Task details: The whole listing is to be retyped exactly as it appears.
**********
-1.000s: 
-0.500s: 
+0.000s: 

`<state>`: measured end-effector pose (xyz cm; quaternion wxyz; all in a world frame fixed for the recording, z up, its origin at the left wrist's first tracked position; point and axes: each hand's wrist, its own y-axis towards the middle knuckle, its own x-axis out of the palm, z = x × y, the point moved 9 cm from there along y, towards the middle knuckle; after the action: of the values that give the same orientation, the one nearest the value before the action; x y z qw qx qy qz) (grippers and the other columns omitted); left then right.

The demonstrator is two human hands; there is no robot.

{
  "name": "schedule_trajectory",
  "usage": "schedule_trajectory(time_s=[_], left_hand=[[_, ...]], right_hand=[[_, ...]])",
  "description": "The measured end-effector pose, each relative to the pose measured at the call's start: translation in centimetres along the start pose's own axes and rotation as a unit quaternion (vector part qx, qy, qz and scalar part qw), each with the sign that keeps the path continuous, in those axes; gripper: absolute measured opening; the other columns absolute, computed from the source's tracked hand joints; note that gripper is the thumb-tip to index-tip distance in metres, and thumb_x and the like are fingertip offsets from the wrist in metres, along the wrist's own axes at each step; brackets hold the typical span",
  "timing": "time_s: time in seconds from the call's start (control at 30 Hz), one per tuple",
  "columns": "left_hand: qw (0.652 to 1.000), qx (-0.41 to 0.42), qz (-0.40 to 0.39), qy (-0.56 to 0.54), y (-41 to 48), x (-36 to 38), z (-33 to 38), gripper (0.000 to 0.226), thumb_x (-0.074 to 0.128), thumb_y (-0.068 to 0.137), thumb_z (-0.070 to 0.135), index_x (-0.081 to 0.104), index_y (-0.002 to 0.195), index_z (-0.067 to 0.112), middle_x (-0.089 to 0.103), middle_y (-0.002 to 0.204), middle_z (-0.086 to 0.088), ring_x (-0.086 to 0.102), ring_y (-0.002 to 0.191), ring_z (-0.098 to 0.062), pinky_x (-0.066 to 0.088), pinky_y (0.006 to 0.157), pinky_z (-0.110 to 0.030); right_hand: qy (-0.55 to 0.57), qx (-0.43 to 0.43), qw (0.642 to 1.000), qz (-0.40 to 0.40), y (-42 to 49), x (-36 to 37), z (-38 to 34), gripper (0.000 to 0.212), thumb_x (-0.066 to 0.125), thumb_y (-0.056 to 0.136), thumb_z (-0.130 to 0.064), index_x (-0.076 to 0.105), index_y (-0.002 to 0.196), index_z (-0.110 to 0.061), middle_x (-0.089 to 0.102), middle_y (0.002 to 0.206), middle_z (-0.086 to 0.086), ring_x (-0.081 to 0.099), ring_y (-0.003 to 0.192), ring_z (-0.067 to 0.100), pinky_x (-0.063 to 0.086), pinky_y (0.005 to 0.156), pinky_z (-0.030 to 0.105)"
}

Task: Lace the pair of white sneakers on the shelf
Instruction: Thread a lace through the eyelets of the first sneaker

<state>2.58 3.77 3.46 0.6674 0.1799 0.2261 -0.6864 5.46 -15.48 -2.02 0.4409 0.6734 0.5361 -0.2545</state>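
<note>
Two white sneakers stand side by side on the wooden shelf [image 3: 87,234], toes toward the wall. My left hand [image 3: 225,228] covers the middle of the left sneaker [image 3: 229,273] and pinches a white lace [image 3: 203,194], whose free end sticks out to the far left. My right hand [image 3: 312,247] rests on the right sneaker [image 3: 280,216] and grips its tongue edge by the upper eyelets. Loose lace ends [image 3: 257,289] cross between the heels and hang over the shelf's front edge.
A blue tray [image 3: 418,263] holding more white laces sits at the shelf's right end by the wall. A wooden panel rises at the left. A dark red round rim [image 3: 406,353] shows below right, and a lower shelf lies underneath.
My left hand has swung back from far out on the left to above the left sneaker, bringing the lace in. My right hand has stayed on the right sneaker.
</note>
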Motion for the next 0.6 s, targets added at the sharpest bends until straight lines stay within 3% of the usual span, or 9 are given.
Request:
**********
Exercise response:
-1.000s: 
-0.500s: 
+0.000s: 

`<state>`: measured end-effector pose (xyz cm; quaternion wxyz; all in a world frame fixed for the recording, z up, its origin at the left wrist's first tracked position; point and axes: each hand's wrist, its own y-axis towards the middle knuckle, its own x-axis out of the palm, z = x × y, the point moved 9 cm from there along y, towards the middle knuckle; after the action: of the values that give the same orientation, the one nearest the value before the action; x y z qw qx qy qz) (grippers and the other columns omitted); left then right.

The demonstrator is two human hands; there is no robot.

{
  "name": "schedule_trajectory",
  "usage": "schedule_trajectory(time_s=[_], left_hand=[[_, ...]], right_hand=[[_, ...]])",
  "description": "The measured end-effector pose, each relative to the pose measured at the call's start: translation in centimetres along the start pose's own axes and rotation as a unit quaternion (vector part qx, qy, qz and scalar part qw), each with the sign that keeps the path continuous, in those axes; gripper: absolute measured opening; the other columns absolute, computed from the source's tracked hand joints; note that gripper is the thumb-tip to index-tip distance in metres, and thumb_x and the like are fingertip offsets from the wrist in metres, along the wrist's own axes at each step; brackets hold the typical span",
  "timing": "time_s: time in seconds from the call's start (control at 30 Hz), one per tuple",
  "columns": "left_hand: qw (0.652 to 1.000), qx (-0.41 to 0.42), qz (-0.40 to 0.39), qy (-0.56 to 0.54), y (-41 to 48), x (-36 to 38), z (-33 to 38), gripper (0.000 to 0.226), thumb_x (-0.074 to 0.128), thumb_y (-0.068 to 0.137), thumb_z (-0.070 to 0.135), index_x (-0.081 to 0.104), index_y (-0.002 to 0.195), index_z (-0.067 to 0.112), middle_x (-0.089 to 0.103), middle_y (-0.002 to 0.204), middle_z (-0.086 to 0.088), ring_x (-0.086 to 0.102), ring_y (-0.002 to 0.191), ring_z (-0.098 to 0.062), pinky_x (-0.066 to 0.088), pinky_y (0.006 to 0.157), pinky_z (-0.110 to 0.030); right_hand: qy (-0.55 to 0.57), qx (-0.43 to 0.43), qw (0.642 to 1.000), qz (-0.40 to 0.40), y (-42 to 49), x (-36 to 37), z (-38 to 34), gripper (0.000 to 0.212), thumb_x (-0.066 to 0.125), thumb_y (-0.056 to 0.136), thumb_z (-0.130 to 0.064), index_x (-0.076 to 0.105), index_y (-0.002 to 0.196), index_z (-0.110 to 0.061), middle_x (-0.089 to 0.102), middle_y (0.002 to 0.206), middle_z (-0.086 to 0.086), ring_x (-0.081 to 0.099), ring_y (-0.003 to 0.192), ring_z (-0.067 to 0.100), pinky_x (-0.063 to 0.086), pinky_y (0.005 to 0.156), pinky_z (-0.030 to 0.105)"
}

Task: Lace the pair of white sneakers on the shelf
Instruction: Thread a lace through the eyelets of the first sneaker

<state>2.58 3.77 3.46 0.6674 0.1799 0.2261 -0.6864 5.46 -15.48 -2.02 0.4409 0.6734 0.5361 -0.2545</state>
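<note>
Two white sneakers stand side by side on the wooden shelf [image 3: 87,234], toes toward the wall. My left hand [image 3: 225,228] covers the middle of the left sneaker [image 3: 229,273] and pinches a white lace [image 3: 203,194], whose free end sticks out to the far left. My right hand [image 3: 312,247] rests on the right sneaker [image 3: 280,216] and grips its tongue edge by the upper eyelets. Loose lace ends [image 3: 257,289] cross between the heels and hang over the shelf's front edge.
A blue tray [image 3: 418,263] holding more white laces sits at the shelf's right end by the wall. A wooden panel rises at the left. A dark red round rim [image 3: 406,353] shows below right, and a lower shelf lies underneath.
My left hand has swung back from far out on the left to above the left sneaker, bringing the lace in. My right hand has stayed on the right sneaker.
</note>
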Motion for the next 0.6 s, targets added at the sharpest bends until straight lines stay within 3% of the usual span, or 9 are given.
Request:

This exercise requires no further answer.